**What the exercise asks**. Omit pictures and quote the listing below line by line, from its start through the line that holds "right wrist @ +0".

**Provided data**.
============================================================
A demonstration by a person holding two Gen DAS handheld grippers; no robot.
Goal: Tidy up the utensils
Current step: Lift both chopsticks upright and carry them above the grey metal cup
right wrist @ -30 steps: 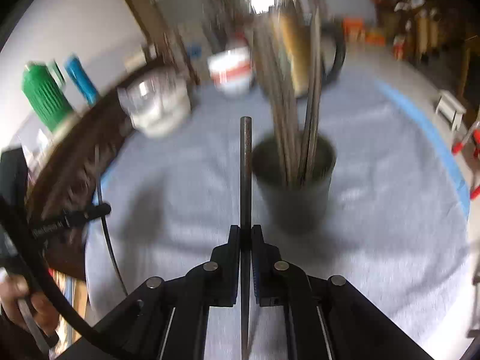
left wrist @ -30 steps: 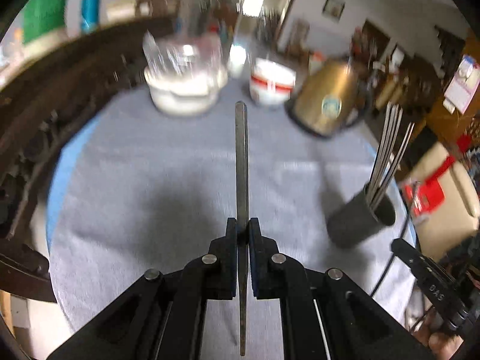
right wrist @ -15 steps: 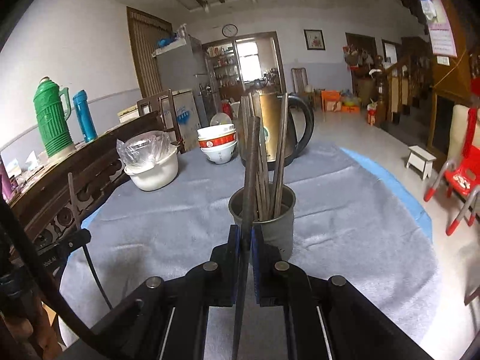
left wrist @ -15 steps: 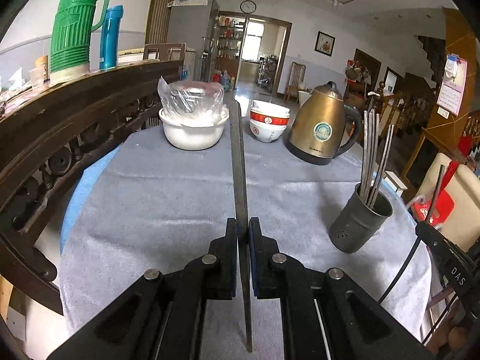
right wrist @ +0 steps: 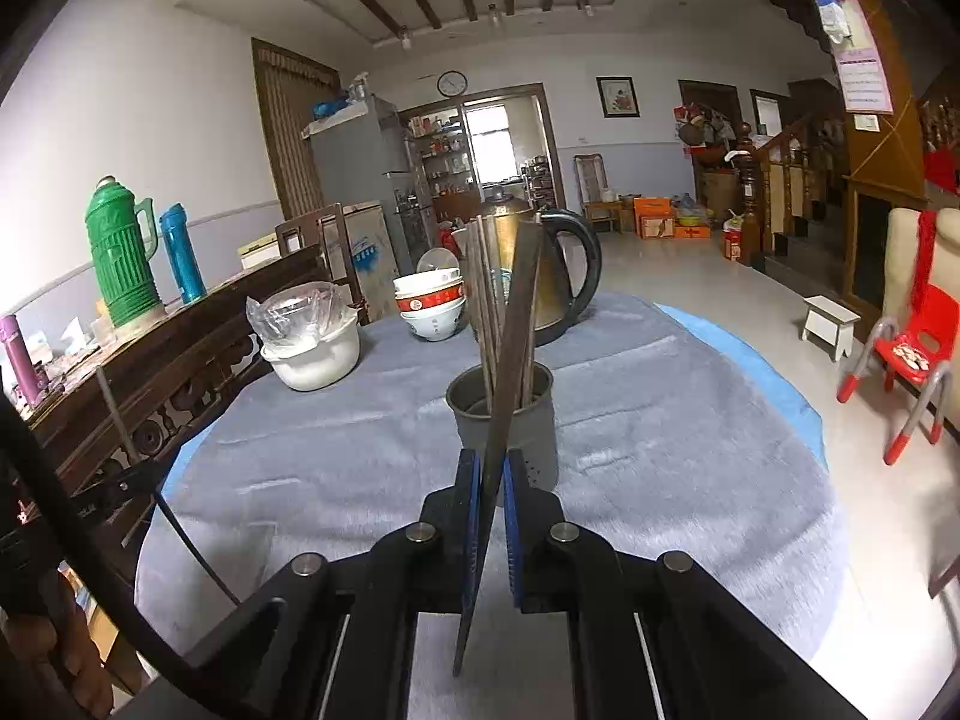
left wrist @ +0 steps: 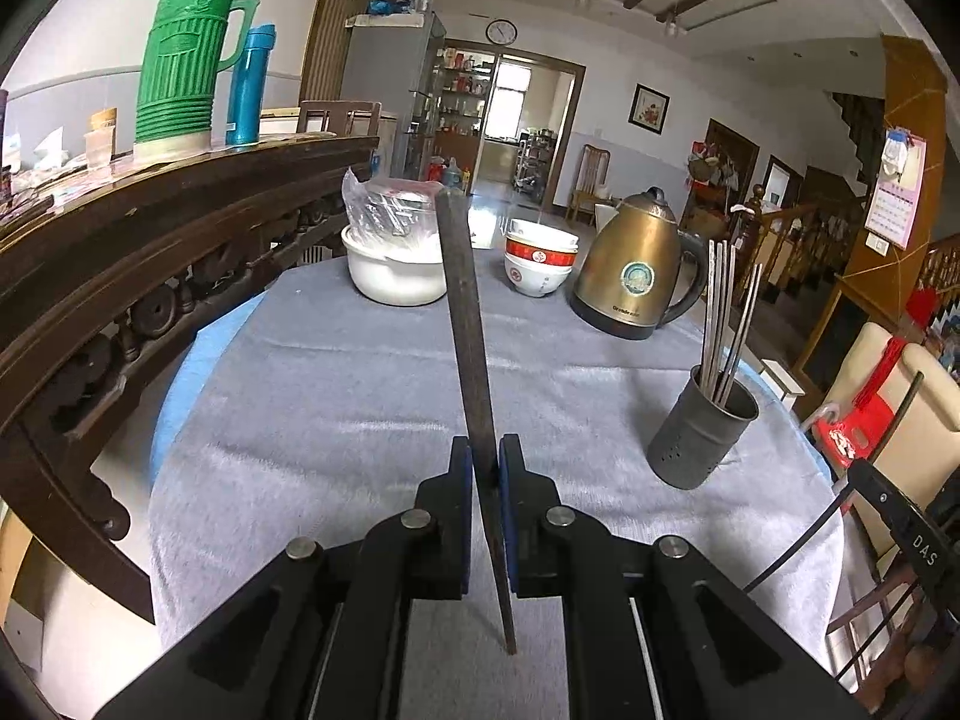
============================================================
**Written answer**.
A demonstration by a person holding two Gen DAS handheld grippers; no robot.
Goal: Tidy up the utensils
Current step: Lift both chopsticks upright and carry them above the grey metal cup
right wrist @ -30 steps: 
left wrist @ -30 steps: 
right wrist @ -15 steps: 
left wrist @ -15 steps: 
right wrist @ +0 steps: 

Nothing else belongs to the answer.